Right so urgent judgment mumsnet jury I need your help please...AIBU or are they ????

51 replies

prettypinkchristmastree · 21/12/2010 23:47

Ok ladies, and gents if there any of you about. I really would like some honest opinions here please.

I'll give you soke background here. I am a single parent here working with 4 little ones. I love them all to bits but its hard work obviously and I have no help at all.


Christmas almost here as we all know and apart from being slightly disorganised with my pressie wrapping etc I am really excited as I want christmas to be really special for my children as we all do but I want it to be magical.

Now the problem is my mum and my stepdad to be honest.

Things are not great with them really. He was abusive when I was a child and he has a lot of control issues. My mum just agrees with him on everything. Now I do see them but well basically i have to make a bloody appointment and cant pop round there if i fancy a chat or a cuppa or have had a bad day and want a chat. I do have a problem with this but I think its shitty of them...basically because it not like i round there every day or even every week as i not allowed.. i have 2 ring abd pre book an hour time slot ( i am not kidding) and me and my kids may be allocated a time slot to do something or go round once a fortnight.

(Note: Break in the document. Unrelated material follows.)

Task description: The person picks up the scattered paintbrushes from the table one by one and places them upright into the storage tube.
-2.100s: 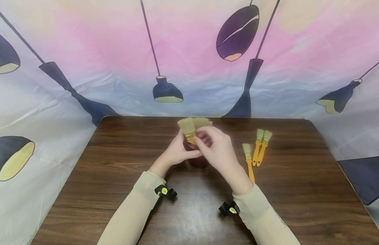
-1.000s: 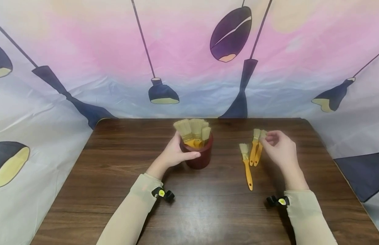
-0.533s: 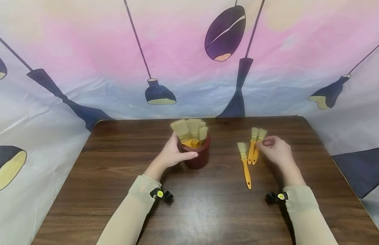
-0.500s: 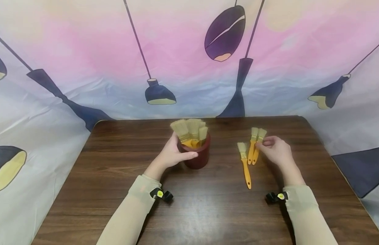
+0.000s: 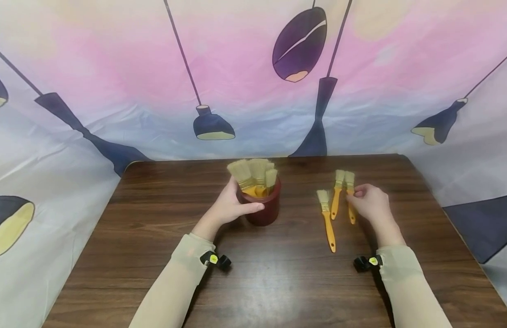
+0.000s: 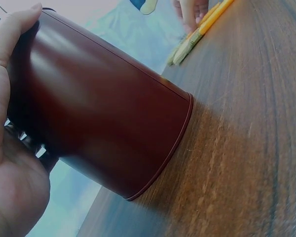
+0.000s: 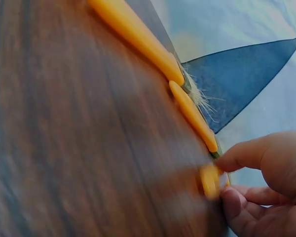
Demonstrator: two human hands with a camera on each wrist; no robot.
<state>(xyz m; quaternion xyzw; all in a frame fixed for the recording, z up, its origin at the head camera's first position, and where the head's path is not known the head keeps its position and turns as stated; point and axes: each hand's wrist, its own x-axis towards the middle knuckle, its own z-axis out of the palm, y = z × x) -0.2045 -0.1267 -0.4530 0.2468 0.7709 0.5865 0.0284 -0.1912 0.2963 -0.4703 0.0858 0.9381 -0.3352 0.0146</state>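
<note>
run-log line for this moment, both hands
left hand: holds dark red cup of brushes; right hand: pinches rightmost loose brush; table: two other brushes

Two hands are in view: one left hand (image 5: 226, 207) and one right hand (image 5: 370, 202), with two sleeves (image 5: 167, 291) and two wrist cameras (image 5: 223, 263). On one table (image 5: 278, 278) stands one dark red cup (image 5: 265, 215). Right of it are three yellow-handled paintbrushes (image 5: 329, 230): two lying on the tabletop and one, the right brush (image 5: 351, 213), pinched in the right hand. Inside the cup at least four bristle heads (image 5: 258, 171) can be told apart; any more are hidden. One far backdrop (image 5: 253, 59) shows seven printed pendant lamps (image 5: 214, 123), some cut off at the left edge.
</note>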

Now I invited them to mine this xmas and 4 months i have been asking 4 confirmation of this. On sunday i rang ( as wasnt authorised to go 4 a visit lol)because I was going shopping for food and wanted to stock up know what to get etc.

I was told they are not coming but we could all go for a meal on xmas eve together which sounds like a lovely idea. But when I asked if they were still coming for xmas day to see the kids after lunch my mum sturnly said they wouldnt be and hung up?? what?

Well I left it at that. I then rang up Monday and they were off with me. I asked about the meal cost menu etc. They told me it 30 pound for me and fifteen each for the kids i said well i would like to come but would have to check my finances and would we please be able to come round on xmas morn or late aft to see them 4 a bit (would be nice but also save me getting cabin fever with the kids all day at home as they all under 9). They have basically said in so many words no that we cant and basically they not arsed bowt seeing them imo


So do you think iabu or them.??

TBH i think they are selfish * and they should think of the kids.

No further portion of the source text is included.